The records –
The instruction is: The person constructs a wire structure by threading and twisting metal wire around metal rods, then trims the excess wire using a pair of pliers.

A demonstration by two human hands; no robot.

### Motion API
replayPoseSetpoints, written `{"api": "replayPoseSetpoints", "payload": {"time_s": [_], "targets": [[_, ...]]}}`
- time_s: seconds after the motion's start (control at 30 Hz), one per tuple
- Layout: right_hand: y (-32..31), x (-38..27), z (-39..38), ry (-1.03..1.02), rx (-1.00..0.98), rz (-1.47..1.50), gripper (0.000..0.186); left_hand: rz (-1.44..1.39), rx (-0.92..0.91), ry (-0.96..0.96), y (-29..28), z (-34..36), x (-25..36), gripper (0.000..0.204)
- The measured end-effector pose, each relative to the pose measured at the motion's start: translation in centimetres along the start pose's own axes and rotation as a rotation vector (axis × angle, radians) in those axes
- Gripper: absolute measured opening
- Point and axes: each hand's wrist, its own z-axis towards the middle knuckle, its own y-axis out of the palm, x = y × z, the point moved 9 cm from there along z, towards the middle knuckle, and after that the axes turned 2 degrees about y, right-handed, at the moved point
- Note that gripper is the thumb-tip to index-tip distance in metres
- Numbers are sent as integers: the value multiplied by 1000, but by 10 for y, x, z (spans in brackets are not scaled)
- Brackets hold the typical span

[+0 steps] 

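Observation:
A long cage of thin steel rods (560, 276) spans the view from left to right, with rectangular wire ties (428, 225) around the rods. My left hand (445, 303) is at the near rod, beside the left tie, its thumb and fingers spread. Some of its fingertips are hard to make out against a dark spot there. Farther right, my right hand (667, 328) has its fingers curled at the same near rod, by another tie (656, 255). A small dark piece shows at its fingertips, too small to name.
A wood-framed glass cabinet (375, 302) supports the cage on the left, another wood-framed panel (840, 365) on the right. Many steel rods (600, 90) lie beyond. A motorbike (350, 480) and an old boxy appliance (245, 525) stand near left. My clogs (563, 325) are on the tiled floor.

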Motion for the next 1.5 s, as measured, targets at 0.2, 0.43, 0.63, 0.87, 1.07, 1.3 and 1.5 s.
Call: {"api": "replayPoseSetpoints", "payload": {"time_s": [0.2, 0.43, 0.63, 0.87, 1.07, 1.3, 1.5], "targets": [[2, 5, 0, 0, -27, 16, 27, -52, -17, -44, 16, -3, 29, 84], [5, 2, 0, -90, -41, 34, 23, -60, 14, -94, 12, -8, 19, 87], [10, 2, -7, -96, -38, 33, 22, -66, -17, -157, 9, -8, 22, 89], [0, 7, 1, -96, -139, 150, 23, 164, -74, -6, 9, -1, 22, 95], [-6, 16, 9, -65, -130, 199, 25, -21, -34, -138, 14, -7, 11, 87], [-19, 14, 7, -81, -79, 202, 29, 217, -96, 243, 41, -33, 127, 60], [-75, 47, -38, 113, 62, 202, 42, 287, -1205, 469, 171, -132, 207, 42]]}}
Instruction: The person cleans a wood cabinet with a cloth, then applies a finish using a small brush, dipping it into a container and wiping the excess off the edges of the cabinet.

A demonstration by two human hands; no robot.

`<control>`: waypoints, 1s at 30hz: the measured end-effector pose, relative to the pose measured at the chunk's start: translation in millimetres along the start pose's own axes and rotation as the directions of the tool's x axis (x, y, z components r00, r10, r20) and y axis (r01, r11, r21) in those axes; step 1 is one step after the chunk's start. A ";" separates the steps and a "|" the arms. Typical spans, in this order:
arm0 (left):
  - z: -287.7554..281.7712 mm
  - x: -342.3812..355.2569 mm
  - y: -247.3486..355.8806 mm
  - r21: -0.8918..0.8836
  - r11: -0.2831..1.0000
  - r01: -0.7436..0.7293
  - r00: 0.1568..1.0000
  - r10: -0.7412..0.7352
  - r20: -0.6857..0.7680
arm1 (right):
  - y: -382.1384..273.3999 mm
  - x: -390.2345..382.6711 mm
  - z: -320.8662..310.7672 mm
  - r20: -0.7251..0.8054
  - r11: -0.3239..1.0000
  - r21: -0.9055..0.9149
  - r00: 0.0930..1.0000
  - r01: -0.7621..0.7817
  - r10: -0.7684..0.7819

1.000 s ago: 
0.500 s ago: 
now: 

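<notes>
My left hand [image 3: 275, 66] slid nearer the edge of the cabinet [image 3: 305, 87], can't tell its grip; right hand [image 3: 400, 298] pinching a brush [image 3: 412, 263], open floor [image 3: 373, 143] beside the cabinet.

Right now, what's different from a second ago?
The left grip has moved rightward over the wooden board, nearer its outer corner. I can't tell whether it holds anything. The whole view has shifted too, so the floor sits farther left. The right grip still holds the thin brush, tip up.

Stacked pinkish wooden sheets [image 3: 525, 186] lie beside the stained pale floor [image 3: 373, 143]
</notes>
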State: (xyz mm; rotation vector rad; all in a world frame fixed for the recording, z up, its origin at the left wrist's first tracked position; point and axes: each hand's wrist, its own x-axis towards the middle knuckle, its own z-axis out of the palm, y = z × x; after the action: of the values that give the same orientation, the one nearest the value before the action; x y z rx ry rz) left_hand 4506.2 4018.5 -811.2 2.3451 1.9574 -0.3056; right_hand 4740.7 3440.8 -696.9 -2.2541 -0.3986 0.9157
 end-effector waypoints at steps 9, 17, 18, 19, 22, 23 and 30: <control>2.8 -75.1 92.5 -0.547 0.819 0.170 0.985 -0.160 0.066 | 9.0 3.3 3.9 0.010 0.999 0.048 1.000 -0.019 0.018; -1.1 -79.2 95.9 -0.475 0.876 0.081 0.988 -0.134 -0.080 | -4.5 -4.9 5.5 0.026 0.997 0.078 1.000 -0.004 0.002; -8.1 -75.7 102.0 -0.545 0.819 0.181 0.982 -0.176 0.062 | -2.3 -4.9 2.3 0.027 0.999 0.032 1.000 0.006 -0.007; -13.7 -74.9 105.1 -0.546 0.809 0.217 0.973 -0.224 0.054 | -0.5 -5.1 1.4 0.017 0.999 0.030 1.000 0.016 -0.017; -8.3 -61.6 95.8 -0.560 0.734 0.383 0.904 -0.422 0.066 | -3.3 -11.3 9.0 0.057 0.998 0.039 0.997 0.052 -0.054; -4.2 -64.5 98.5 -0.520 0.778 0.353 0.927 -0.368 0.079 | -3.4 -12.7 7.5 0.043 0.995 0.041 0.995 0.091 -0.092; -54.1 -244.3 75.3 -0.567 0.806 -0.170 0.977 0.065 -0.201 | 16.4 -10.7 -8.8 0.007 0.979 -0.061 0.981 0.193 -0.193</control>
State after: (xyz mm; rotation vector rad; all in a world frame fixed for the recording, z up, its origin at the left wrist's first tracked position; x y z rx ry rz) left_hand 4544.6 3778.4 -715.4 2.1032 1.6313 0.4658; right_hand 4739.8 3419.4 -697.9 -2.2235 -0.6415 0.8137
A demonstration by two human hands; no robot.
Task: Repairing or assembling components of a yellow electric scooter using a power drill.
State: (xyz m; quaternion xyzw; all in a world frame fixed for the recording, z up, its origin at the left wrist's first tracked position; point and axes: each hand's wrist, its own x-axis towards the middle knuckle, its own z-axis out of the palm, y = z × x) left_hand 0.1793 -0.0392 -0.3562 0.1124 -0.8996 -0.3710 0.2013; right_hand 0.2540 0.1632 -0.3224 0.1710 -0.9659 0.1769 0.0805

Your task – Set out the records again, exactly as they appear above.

Written solution –
The instruction is: The person constructs a wire structure by threading and twisting metal wire around metal rods, then trims the excess wire using a pair of pliers.

A demonstration by two human hands; no robot.

### Motion API
replayPoseSetpoints, written `{"api": "replayPoseSetpoints", "payload": {"time_s": [_], "targets": [[_, ...]]}}`
- time_s: seconds after the motion's start (control at 30 Hz), one per tuple
- Layout: right_hand: y (-32..31), x (-38..27), z (-39..38), ry (-1.03..1.02), rx (-1.00..0.98), rz (-1.47..1.50), gripper (0.000..0.186); left_hand: rz (-1.44..1.39), rx (-0.92..0.91), ry (-0.96..0.96), y (-29..28), z (-34..36), x (-25..36), gripper (0.000..0.204)
- The measured end-effector pose, each relative to the pose measured at the motion's start: translation in centimetres along the start pose's own axes and rotation as a rotation vector (axis × angle, radians) in those axes
- Gripper: absolute measured opening
- Point and axes: each hand's wrist, its own z-axis towards the middle knuckle, its own y-axis out of the palm, x = y × z, the point moved 9 cm from there along z, towards the middle knuckle, and after that the axes turned 2 degrees about y, right-handed, at the moved point
- Note that gripper is the thumb-tip to index-tip distance in metres
- Numbers are sent as integers: the value multiplied by 1000, but by 10 for y, x, z (spans in brackets are not scaled)
- Brackets hold the typical span

[+0 steps] 

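Observation:
A long cage of thin steel rods (560, 276) spans the view from left to right, with rectangular wire ties (428, 225) around the rods. My left hand (445, 303) is at the near rod, beside the left tie, its thumb and fingers spread. Some of its fingertips are hard to make out against a dark spot there. Farther right, my right hand (667, 328) has its fingers curled at the same near rod, by another tie (656, 255). A small dark piece shows at its fingertips, too small to name.
A wood-framed glass cabinet (375, 302) supports the cage on the left, another wood-framed panel (840, 365) on the right. Many steel rods (600, 90) lie beyond. A motorbike (350, 480) and an old boxy appliance (245, 525) stand near left. My clogs (563, 325) are on the tiled floor.
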
Motion for the next 1.5 s, as measured, targets at 0.2, 0.43, 0.63, 0.87, 1.07, 1.3 and 1.5 s.
Call: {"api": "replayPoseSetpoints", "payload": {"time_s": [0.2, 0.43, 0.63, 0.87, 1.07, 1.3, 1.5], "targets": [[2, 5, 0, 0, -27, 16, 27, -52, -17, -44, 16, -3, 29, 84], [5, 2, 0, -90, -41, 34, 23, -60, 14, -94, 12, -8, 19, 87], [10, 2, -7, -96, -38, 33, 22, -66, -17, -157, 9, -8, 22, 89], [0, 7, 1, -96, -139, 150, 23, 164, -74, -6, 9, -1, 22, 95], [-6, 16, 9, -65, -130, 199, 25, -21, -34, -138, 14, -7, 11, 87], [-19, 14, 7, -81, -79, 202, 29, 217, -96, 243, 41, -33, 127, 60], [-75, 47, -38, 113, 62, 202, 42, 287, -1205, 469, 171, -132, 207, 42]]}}
Instruction: The person cleans a wood cabinet with a cloth, then applies a finish using a small brush, dipping it into a container and wiping the excess off the edges of the cabinet.

A demonstration by two human hands; no robot.

`<control>`: waypoints, 1s at 30hz: the measured end-effector pose, relative to the pose measured at the chunk's start: translation in millimetres along the start pose's own axes and rotation as the directions of the tool's x axis (x, y, z components r00, r10, r20) and y axis (r01, r11, r21) in those axes; step 1 is one step after the chunk's start. A ";" separates the steps and a "|" the arms. Typical spans, in this order:
arm0 (left):
  - z: -287.7554..281.7712 mm
  - x: -342.3812..355.2569 mm
  - y: -247.3486..355.8806 mm
  - r21: -0.8918..0.8836
  - r11: -0.2831..1.0000
  - r01: -0.7436..0.7293
  - r00: 0.1568..1.0000
  - r10: -0.7412..0.7352
  - r20: -0.6857..0.7680
arm1 (right):
  - y: -382.1384..273.3999 mm
  - x: -390.2345..382.6711 mm
  - z: -320.8662..310.7672 mm
  - r20: -0.7251..0.8054
  - r11: -0.3239..1.0000
  - r21: -0.9055..0.9149
  - r00: 0.0930..1.0000
  - r01: -0.7621..0.7817
  - r10: -0.7684..0.7819

1.000 s ago: 
0.500 s ago: 
now: 

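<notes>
My left hand [image 3: 275, 66] slid nearer the edge of the cabinet [image 3: 305, 87], can't tell its grip; right hand [image 3: 400, 298] pinching a brush [image 3: 412, 263], open floor [image 3: 373, 143] beside the cabinet.

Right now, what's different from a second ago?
The left grip has moved rightward over the wooden board, nearer its outer corner. I can't tell whether it holds anything. The whole view has shifted too, so the floor sits farther left. The right grip still holds the thin brush, tip up.

Stacked pinkish wooden sheets [image 3: 525, 186] lie beside the stained pale floor [image 3: 373, 143]
</notes>
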State: (xyz mm; rotation vector rad; all in a world frame fixed for the recording, z up, its origin at the left wrist's first tracked position; point and axes: each hand's wrist, its own x-axis towards the middle knuckle, its own z-axis out of the palm, y = z × x; after the action: of the values that give the same orientation, the one nearest the value before the action; x y z rx ry rz) left_hand 4506.2 4018.5 -811.2 2.3451 1.9574 -0.3056; right_hand 4740.7 3440.8 -696.9 -2.2541 -0.3986 0.9157
 end-effector waypoints at steps 9, 17, 18, 19, 22, 23 and 30: <control>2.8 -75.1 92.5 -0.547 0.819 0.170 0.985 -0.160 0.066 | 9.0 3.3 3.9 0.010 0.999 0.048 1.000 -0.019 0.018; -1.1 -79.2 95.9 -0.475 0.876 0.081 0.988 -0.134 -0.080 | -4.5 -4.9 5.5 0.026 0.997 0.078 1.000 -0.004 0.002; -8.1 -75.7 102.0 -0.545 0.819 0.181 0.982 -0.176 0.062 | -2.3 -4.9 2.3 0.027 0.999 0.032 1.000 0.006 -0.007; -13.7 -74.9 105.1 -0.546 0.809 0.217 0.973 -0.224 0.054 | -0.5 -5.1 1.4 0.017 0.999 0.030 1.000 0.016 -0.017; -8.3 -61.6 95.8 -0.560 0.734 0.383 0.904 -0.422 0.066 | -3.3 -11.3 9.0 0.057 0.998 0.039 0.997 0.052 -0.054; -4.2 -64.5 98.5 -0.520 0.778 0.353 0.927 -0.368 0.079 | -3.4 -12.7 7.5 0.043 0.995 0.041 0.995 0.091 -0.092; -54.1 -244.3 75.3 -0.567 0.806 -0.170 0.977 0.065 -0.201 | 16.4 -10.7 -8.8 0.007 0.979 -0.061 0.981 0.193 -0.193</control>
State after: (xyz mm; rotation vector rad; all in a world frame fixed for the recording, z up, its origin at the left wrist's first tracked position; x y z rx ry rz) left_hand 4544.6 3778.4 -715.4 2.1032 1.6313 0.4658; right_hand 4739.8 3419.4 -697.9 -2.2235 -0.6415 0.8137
A demonstration by two human hands; no robot.
Task: Repairing or assembling components of a yellow electric scooter using a power drill.
State: (xyz m; quaternion xyzw; all in a world frame fixed for the recording, z up, its origin at the left wrist's first tracked position; point and axes: each hand's wrist, its own x-axis towards the middle knuckle, its own z-axis out of the palm, y = z × x) left_hand 0.1793 -0.0392 -0.3562 0.1124 -0.8996 -0.3710 0.2013; right_hand 0.2540 0.1632 -0.3224 0.1710 -0.9659 0.1769 0.0805

Nothing more is needed for this answer.